__What the task requires__
Print the listing below again, exactly. Skip the pictures.

__Source material__
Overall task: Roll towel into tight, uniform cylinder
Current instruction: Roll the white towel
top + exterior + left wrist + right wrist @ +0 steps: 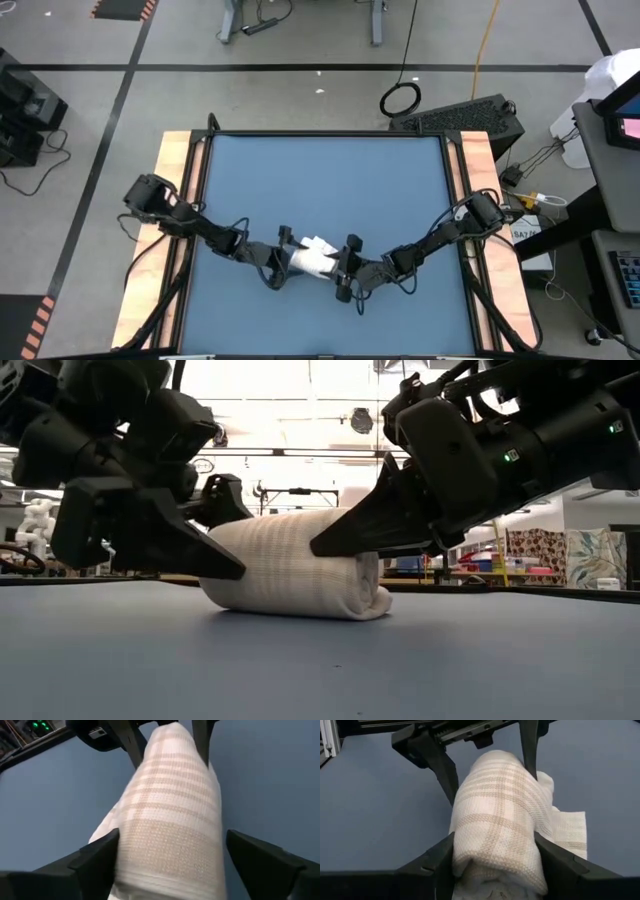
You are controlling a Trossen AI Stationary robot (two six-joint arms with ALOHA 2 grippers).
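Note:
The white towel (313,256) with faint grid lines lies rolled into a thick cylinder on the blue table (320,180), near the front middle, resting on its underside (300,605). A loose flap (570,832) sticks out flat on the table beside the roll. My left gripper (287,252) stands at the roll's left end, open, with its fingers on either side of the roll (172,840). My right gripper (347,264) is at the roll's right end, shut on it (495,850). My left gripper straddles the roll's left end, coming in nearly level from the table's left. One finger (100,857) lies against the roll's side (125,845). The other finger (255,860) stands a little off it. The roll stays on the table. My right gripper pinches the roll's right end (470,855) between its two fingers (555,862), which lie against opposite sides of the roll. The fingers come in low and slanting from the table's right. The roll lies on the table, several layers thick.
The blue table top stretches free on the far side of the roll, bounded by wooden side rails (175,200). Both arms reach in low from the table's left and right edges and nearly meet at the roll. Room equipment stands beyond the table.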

__Task solution__
Overall task: Roll towel into tight, uniform cylinder
Current instruction: Roll the white towel
top + exterior + left wrist + right wrist @ +0 steps: 
You are controlling a Trossen AI Stationary robot (two six-joint arms with ALOHA 2 grippers).
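Note:
The white towel (313,256) with faint grid lines lies rolled into a thick cylinder on the blue table (320,180), near the front middle, resting on its underside (300,605). A loose flap (570,832) sticks out flat on the table beside the roll. My left gripper (287,252) stands at the roll's left end, open, with its fingers on either side of the roll (172,840). My right gripper (347,264) is at the roll's right end, shut on it (495,850). My left gripper straddles the roll's left end, coming in nearly level from the table's left. One finger (100,857) lies against the roll's side (125,845). The other finger (255,860) stands a little off it. The roll stays on the table. My right gripper pinches the roll's right end (470,855) between its two fingers (555,862), which lie against opposite sides of the roll. The fingers come in low and slanting from the table's right. The roll lies on the table, several layers thick.
The blue table top stretches free on the far side of the roll, bounded by wooden side rails (175,200). Both arms reach in low from the table's left and right edges and nearly meet at the roll. Room equipment stands beyond the table.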

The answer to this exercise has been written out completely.